Material provided:
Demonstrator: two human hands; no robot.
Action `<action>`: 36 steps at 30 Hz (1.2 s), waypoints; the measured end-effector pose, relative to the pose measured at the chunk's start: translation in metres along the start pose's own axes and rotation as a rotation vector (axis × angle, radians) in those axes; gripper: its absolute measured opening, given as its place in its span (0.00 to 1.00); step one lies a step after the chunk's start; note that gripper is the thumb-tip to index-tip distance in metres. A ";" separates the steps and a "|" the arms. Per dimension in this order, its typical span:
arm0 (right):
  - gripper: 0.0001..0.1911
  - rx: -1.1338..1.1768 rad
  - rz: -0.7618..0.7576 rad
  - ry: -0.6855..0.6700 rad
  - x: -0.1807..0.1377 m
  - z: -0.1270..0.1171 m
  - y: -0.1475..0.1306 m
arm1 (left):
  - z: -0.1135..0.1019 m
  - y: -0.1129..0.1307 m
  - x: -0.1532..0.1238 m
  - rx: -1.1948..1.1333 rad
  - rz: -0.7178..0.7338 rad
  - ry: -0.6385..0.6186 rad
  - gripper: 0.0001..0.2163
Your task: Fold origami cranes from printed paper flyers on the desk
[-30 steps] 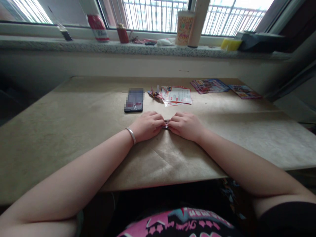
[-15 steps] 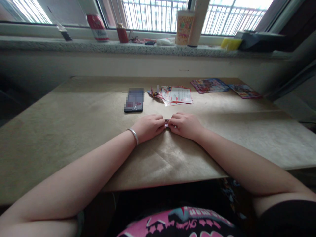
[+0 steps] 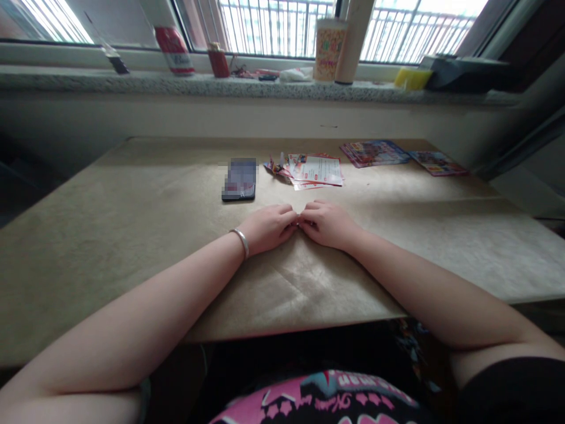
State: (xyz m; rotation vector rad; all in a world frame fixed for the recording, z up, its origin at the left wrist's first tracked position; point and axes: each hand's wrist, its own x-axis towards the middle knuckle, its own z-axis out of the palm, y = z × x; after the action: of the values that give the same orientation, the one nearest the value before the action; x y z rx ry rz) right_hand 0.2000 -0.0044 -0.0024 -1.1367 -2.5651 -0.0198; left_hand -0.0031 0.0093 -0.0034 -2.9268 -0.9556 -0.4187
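Observation:
My left hand (image 3: 267, 227), with a silver bracelet on the wrist, and my right hand (image 3: 329, 224) rest side by side on the brown paper-covered table (image 3: 132, 235). Their curled fingertips meet in the middle. Both are closed over a small folded piece that is now almost wholly hidden between them, so I cannot make out what it is. A dark phone (image 3: 240, 178) lies just beyond my left hand. A small pile of printed paper slips (image 3: 315, 171) lies just beyond my right hand.
Two colourful printed sheets (image 3: 375, 152) lie at the table's far right. The window sill (image 3: 220, 85) behind holds a red can (image 3: 174, 50), a patterned cup (image 3: 329, 50), a yellow sponge (image 3: 412, 78) and small clutter. The table's near edge is by my lap.
Both hands have slid slightly away from me and pressed closer together. The small piece that showed between the fingertips is now covered.

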 end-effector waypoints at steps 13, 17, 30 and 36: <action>0.10 0.167 0.086 0.029 -0.002 0.002 0.009 | 0.000 -0.001 0.001 -0.124 -0.103 -0.015 0.09; 0.10 0.204 0.124 0.006 0.000 0.003 0.010 | -0.002 0.001 0.002 -0.108 -0.184 -0.035 0.11; 0.11 0.234 0.252 -0.021 0.006 0.006 0.012 | -0.001 0.002 0.006 0.014 -0.240 -0.068 0.11; 0.11 0.240 0.253 0.000 0.005 0.009 0.012 | 0.000 0.003 0.007 0.038 -0.250 -0.063 0.11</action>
State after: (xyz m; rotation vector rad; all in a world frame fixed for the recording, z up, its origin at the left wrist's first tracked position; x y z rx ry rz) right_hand 0.2033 0.0086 -0.0107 -1.3520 -2.3271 0.3383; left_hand 0.0039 0.0112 -0.0012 -2.8105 -1.3286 -0.3130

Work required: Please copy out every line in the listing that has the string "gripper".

Exercise result:
Action `<action>`: 36 steps at 30 Hz (1.2 s), waypoints; the measured end-effector pose, relative to the pose measured at the chunk's start: translation in metres along the start pose's own axes and rotation as a rotation vector (axis × angle, radians) in those axes; gripper: its absolute measured opening, given as its place in its span (0.00 to 1.00); step one lies a step after the chunk's start; note that gripper is the thumb-tip to index-tip distance in metres. A ";" separates the steps and a "|" the arms. Per dimension in this order, its typical span:
  - gripper: 0.0001..0.1911
  - gripper: 0.0001..0.2163

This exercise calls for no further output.